¡En España hay catalanofobia!, gritan los políticos nacionalistas al descubrir que los accionistas de ENDESA y parte de la opinión pública prefiere que se venda esa empresa a los alemanes a hacerlo a Gas Natural, dependiente de la Caixa de Pensions.
¡Eso no es patriotismo!, exclaman quienes rechazan ser españoles. Pero ser patriota no exige ser idiota: los españoles aprendieron ya la frase catalana de que “la pela es la pela”, y E.ON ofrece un tercio de dinero más por las mismas acciones.
Falsa catalanofobia: los catalanes siempre fueron los españoles más admirados. Sus inversores y comerciantes eran recibidos con satisfacción en todas partes, por serios y cumplidores.

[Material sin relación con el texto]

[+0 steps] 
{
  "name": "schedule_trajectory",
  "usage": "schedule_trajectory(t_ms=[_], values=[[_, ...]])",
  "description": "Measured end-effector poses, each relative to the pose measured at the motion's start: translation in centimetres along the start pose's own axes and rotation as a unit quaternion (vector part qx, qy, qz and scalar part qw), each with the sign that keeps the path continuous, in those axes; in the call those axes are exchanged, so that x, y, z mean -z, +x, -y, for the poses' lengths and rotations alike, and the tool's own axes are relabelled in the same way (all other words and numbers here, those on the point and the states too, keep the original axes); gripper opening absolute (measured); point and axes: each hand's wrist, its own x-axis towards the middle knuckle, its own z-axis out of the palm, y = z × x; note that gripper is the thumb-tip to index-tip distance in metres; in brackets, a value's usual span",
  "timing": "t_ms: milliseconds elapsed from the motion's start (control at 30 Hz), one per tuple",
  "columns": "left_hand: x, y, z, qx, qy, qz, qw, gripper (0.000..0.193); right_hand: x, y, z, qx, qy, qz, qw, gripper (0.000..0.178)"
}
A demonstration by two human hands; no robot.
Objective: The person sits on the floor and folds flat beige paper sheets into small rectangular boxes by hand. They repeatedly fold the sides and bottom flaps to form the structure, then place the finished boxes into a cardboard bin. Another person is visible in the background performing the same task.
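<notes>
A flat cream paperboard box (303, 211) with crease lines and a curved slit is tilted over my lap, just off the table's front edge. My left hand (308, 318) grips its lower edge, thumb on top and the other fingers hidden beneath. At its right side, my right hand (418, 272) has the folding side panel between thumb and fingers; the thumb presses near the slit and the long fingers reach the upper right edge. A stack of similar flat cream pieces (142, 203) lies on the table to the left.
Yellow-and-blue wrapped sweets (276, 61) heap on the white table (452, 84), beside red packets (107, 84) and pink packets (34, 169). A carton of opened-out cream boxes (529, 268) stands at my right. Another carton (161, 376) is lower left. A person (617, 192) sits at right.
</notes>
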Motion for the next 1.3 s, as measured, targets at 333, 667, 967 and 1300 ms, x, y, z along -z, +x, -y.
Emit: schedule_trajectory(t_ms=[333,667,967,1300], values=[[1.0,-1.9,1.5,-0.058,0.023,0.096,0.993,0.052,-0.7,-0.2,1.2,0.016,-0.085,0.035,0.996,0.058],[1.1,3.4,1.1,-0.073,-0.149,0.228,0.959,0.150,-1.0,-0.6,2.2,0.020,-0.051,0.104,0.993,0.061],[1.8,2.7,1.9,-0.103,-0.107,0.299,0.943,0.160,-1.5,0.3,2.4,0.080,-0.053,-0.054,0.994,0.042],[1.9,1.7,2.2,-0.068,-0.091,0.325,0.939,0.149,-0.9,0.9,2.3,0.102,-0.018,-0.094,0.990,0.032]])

España está plagada de apellidos catalanes de quienes crearon sagas familiares andaluzas, gallegas, extremeñas, canarias o castellanas, con empresas de éxito y una ética del trabajo contagiosa.
Ahora, el común de los españoles, incluyendo a muchos descendientes de aquellos primeros emprendedores, mira con poca simpatía a los nuevos inversores del noreste si descubren que no son autónomos, sino instrumentos de la clase política a través de sus cajas de ahorros.
Porque la política está teledirigiendo algunas acciones de numerosas empresas y entidades financieras. Y si prospera el nuevo Estatut de Catalunya, el nacionalismo, también el socialista, incrementará mucho más aún ese poder.
No hay catalanofobia general. Sólo, y creciente, hacia su clase política, a la que muchos españoles consideran prepotente y desagradable. Algunos medios informativos y personas extienden este sentimiento a lo catalán que ven más cercano al nacionalismo, pero solo provocan pequeñas crisis y malos entendidos.
Mientras, orgullosos de su poder, los políticos catalanes se enseñorean por España exigiendo que el país se pliegue a sus reclamaciones económicas, sociales y territoriales; pregonando, además, que el bienestar se le debe a ellos: resultan así peores para Cataluña que los boicoteadores más agresivos.
Los modos de estos políticos están logrando que se les rechace, reprochándoles sus comisiones del tres por ciento, sus espías de periodistas y lingüísticos, y su altanero exhibicionismo.